EXERCISE
Your task is to copy all of the data exactly.

DATASET EXTRACT
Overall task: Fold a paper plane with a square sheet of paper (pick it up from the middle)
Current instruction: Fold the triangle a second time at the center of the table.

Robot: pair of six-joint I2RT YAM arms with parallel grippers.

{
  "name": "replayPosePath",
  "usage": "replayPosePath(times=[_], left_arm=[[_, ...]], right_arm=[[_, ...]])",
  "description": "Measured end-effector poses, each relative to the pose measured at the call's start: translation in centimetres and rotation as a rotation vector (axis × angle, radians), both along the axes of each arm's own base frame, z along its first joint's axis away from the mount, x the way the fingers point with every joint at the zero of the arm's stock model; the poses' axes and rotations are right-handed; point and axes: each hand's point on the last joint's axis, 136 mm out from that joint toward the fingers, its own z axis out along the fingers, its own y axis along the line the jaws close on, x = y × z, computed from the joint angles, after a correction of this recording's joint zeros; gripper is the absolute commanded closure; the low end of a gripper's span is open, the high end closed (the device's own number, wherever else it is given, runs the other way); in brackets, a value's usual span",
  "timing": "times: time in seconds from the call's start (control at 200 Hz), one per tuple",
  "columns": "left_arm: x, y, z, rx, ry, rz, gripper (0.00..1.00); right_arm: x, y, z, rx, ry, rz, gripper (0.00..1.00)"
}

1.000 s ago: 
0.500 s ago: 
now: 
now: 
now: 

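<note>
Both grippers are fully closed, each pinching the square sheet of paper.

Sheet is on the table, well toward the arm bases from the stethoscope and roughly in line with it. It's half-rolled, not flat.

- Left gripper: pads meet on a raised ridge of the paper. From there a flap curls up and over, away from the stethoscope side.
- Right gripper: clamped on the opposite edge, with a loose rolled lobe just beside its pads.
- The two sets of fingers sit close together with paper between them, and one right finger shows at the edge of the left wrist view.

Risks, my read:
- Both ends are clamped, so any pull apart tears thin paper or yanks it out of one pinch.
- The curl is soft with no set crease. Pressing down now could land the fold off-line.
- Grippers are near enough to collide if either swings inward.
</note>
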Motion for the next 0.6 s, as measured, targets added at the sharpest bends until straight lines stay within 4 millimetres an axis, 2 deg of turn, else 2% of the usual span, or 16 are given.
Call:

FINAL ANSWER
Overall task: Fold a paper plane with a square sheet of paper (pick it up from the middle)
Current instruction: Fold the triangle a second time at the center of the table.

Robot: pair of six-joint I2RT YAM arms with parallel grippers.

{
  "name": "replayPosePath",
  "usage": "replayPosePath(times=[_], left_arm=[[_, ...]], right_arm=[[_, ...]])",
  "description": "Measured end-effector poses, each relative to the pose measured at the call's start: translation in centimetres and rotation as a rotation vector (axis × angle, radians), both along the axes of each arm's own base frame, z along its first joint's axis away from the mount, x the way the fingers point with every joint at the zero of the arm's stock model; the poses' axes and rotations are right-handed; point and axes: each hand's point on the last joint's axis, 136 mm out from that joint toward the fingers, its own z axis out along the fingers, its own y axis along the line the jaws close on, x = y × z, computed from the joint angles, after a correction of this recording's joint zeros; gripper is the absolute commanded closure; the low end of a gripper's span is open, the high end closed (the device's own number, wherever else it is given, runs the other way); in brackets, a value's usual span",
  "timing": "times: time in seconds from the call's start (control at 200 Hz), one per tuple",
  "columns": "left_arm: x, y, z, rx, ry, rz, gripper (0.00..1.00); right_arm: x, y, z, rx, ry, rz, gripper (0.00..1.00)"
}

1.000 s ago: 
0.500 s ago: 
now: 
now: 
now: 

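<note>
Both grippers are fully closed, each pinching the square sheet of paper.

Sheet is on the table, well toward the arm bases from the stethoscope and roughly in line with it. It's half-rolled, not flat.

- Left gripper: pads meet on a raised ridge of the paper. From there a flap curls up and over, away from the stethoscope side.
- Right gripper: clamped on the opposite edge, with a loose rolled lobe just beside its pads.
- The two sets of fingers sit close together with paper between them, and one right finger shows at the edge of the left wrist view.

Risks, my read:
- Both ends are clamped, so any pull apart tears thin paper or yanks it out of one pinch.
- The curl is soft with no set crease. Pressing down now could land the fold off-line.
- Grippers are near enough to collide if either swings inward.
</note>
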Motion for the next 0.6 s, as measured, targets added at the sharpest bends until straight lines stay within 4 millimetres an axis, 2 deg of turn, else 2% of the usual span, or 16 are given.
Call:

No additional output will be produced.